(AIM OF THE EXERCISE) Nothing but an exact copy is asked for: the lines in the material below from the one with "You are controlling" through the one with "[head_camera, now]", pictures excluded.

(DATA EXTRACT)
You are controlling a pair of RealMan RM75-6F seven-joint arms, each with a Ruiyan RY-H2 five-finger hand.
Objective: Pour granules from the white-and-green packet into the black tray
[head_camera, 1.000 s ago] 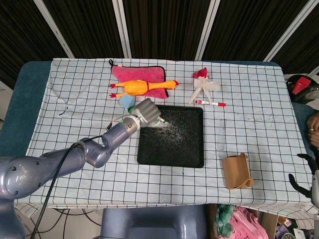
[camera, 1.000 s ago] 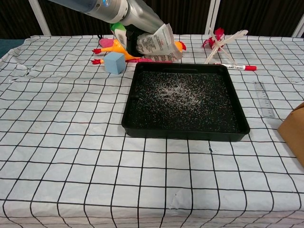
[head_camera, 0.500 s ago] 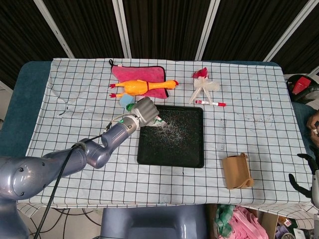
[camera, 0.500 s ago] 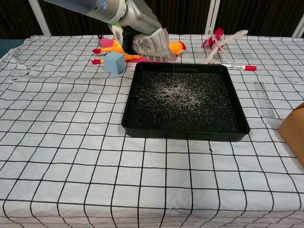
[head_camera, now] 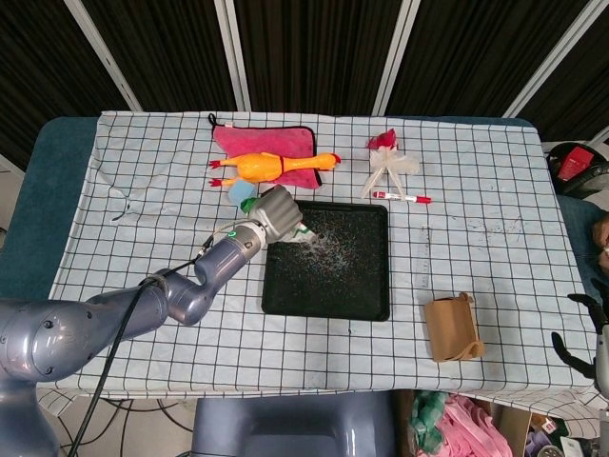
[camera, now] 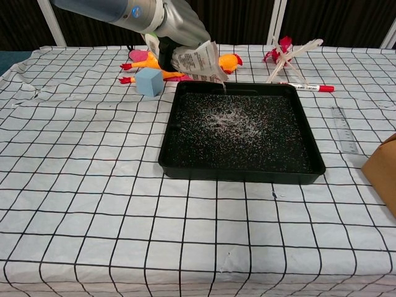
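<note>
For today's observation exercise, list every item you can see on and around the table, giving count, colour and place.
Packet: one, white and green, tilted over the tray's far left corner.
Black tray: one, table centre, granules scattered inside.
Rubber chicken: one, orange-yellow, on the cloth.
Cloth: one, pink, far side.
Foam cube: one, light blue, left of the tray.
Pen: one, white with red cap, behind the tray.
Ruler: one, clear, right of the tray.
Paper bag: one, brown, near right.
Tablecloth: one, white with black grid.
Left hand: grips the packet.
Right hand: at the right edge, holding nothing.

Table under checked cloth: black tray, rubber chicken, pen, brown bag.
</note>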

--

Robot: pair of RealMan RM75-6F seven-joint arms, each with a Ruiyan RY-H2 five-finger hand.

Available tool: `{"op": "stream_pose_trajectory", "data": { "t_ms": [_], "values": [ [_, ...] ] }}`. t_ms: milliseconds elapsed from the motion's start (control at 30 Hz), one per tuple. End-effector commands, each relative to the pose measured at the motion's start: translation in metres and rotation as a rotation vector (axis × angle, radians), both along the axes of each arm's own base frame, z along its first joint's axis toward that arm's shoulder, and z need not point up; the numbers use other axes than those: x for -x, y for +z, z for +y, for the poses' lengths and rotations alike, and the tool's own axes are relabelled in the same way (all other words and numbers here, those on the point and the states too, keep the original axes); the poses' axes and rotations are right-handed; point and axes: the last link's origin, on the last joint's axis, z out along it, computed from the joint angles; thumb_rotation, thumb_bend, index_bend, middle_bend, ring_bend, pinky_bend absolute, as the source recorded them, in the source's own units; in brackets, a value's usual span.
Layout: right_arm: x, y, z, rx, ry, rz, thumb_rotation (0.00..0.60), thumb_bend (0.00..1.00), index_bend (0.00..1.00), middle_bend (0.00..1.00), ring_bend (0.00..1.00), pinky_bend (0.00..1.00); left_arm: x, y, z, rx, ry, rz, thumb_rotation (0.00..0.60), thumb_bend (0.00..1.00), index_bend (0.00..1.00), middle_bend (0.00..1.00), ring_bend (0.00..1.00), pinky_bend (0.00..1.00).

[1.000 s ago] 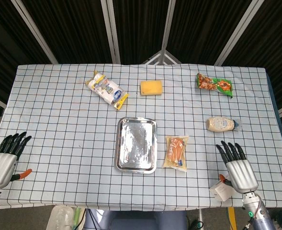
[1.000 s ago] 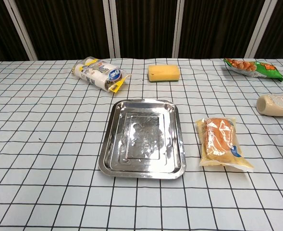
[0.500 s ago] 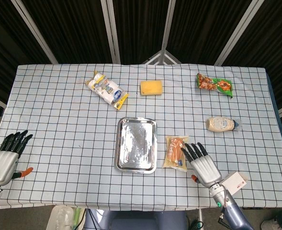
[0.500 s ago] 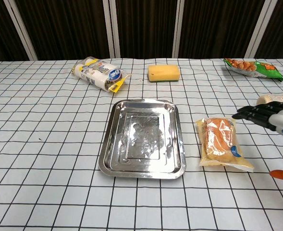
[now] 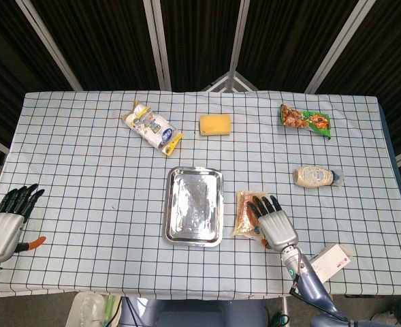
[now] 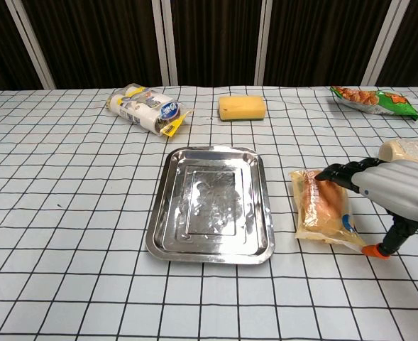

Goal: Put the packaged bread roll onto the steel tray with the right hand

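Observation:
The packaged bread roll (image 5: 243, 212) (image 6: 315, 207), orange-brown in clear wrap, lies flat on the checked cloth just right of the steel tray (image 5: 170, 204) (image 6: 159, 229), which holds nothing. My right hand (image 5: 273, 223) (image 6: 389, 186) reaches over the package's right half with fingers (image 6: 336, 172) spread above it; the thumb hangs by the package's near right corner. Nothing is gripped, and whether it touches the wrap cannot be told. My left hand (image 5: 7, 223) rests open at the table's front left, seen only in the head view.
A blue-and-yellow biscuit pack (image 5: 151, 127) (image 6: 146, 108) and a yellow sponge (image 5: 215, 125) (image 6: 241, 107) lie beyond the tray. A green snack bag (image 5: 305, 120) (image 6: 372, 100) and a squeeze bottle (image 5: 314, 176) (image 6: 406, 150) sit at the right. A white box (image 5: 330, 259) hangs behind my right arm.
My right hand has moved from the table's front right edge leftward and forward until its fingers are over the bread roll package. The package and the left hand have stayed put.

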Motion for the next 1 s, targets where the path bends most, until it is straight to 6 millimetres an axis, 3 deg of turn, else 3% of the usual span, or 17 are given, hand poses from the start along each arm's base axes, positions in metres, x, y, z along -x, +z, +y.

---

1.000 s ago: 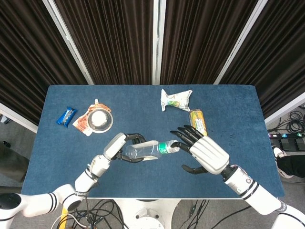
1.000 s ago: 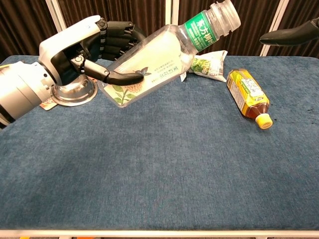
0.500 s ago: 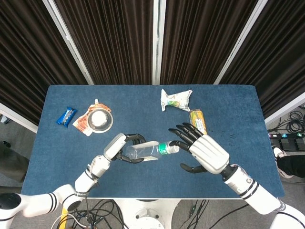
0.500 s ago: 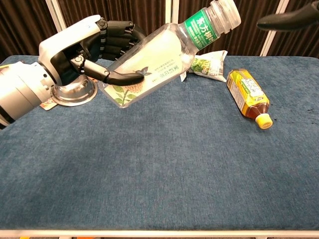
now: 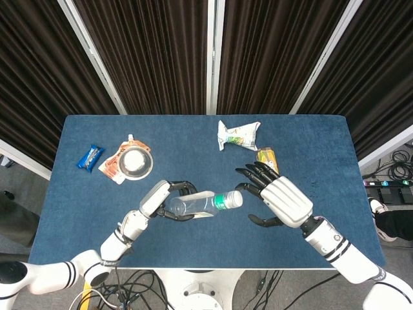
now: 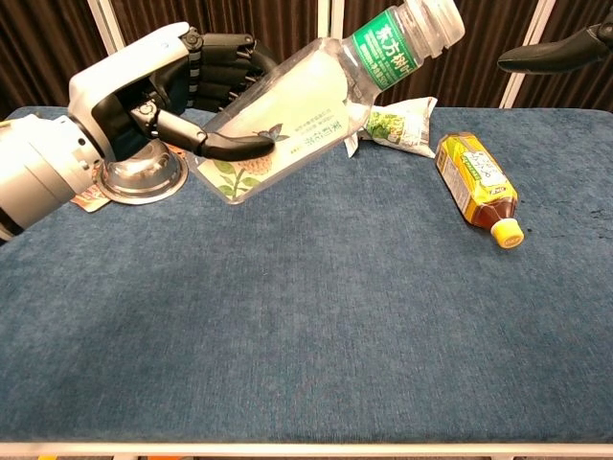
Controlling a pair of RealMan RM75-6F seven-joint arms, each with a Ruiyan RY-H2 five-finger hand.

(ANSWER TO THIS TASK)
You are controlling a pair of RealMan RM75-6F seven-joint arms, each with a Ruiyan RY-H2 five-finger hand.
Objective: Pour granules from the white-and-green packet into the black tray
[head_camera, 1.000 s ago] 
[camera, 1.000 s ago] 
[head_camera, 0.500 s ago] 
[camera, 0.500 s ago] 
[head_camera, now] 

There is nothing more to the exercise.